**Problem requirements:**
Set down the full listing exactly as given. Any pictures are to be left out.

**Given data:**

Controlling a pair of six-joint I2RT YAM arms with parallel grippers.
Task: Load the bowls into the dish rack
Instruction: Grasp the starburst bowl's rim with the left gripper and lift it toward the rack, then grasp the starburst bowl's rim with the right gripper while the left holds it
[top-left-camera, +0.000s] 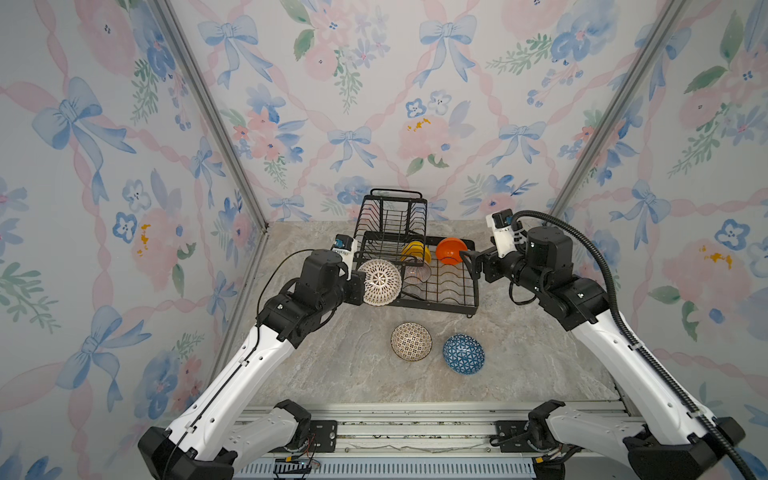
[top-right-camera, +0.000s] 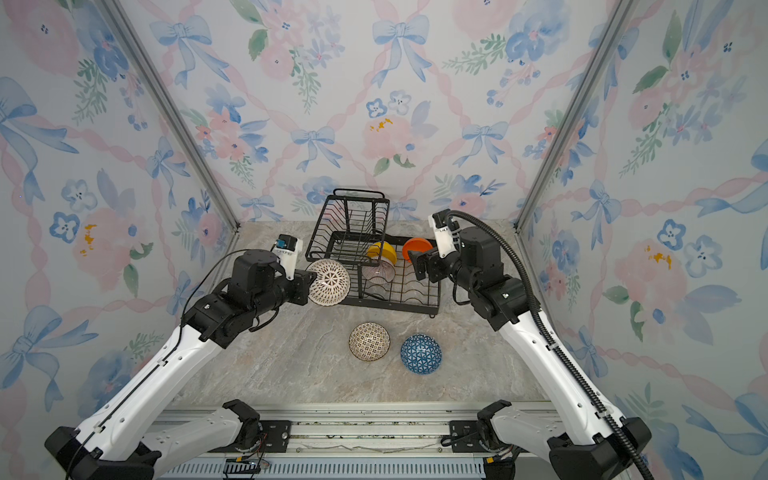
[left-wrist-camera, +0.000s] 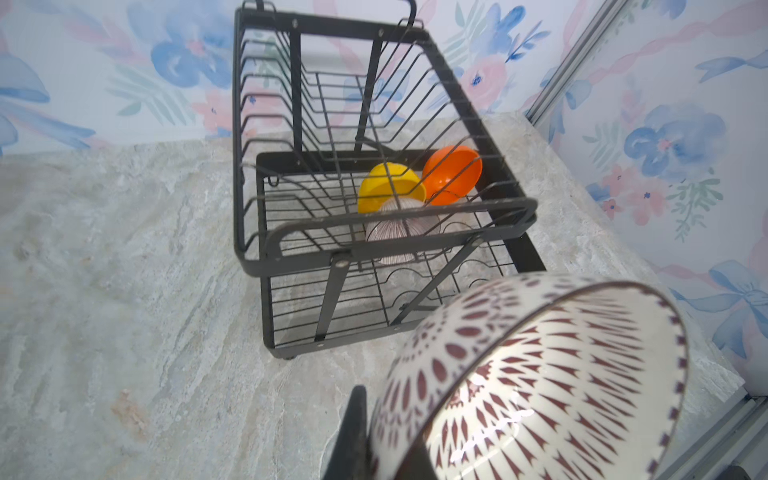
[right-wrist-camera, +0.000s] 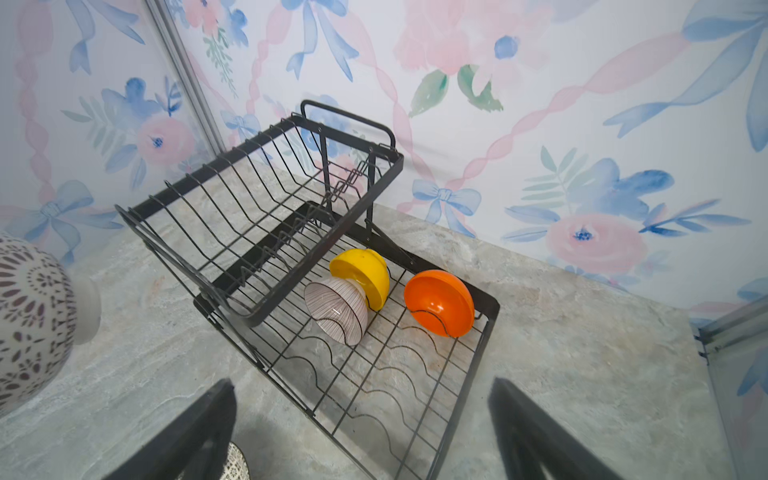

**Answer to the exercise:**
Controlling a pair of six-joint I2RT YAM arms with parallel grippers.
Task: Load the bowls into the dish rack
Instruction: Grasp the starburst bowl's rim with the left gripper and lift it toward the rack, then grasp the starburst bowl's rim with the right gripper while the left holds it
[top-left-camera, +0.000s] 
[top-right-camera, +0.000s] 
[left-wrist-camera, +0.000s] 
[right-wrist-camera, +0.000s] 

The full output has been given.